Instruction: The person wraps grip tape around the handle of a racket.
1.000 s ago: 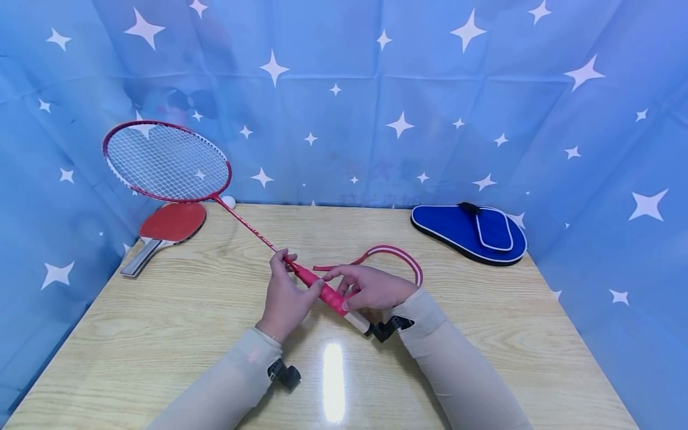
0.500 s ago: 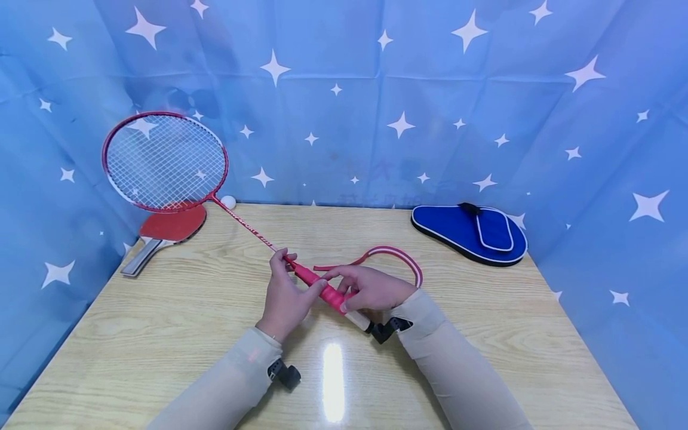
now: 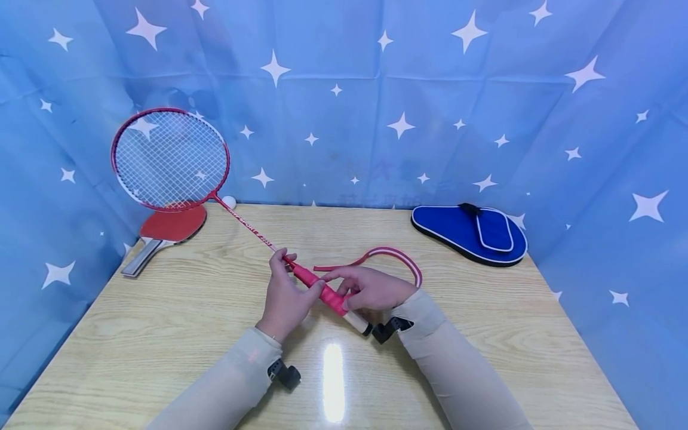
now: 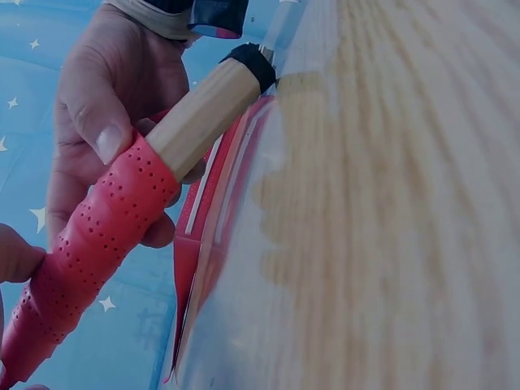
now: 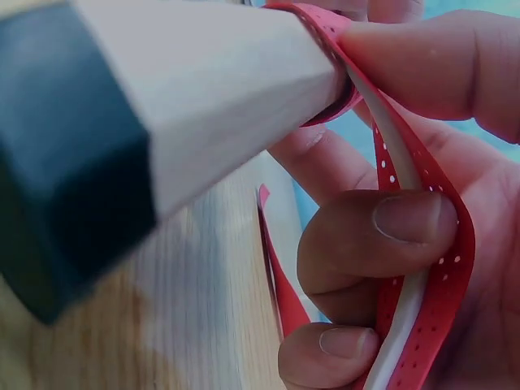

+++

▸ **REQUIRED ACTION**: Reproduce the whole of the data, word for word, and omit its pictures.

▸ **WRITTEN ANSWER**:
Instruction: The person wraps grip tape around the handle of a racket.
1.000 s ago: 
0.500 s ago: 
now: 
now: 
now: 

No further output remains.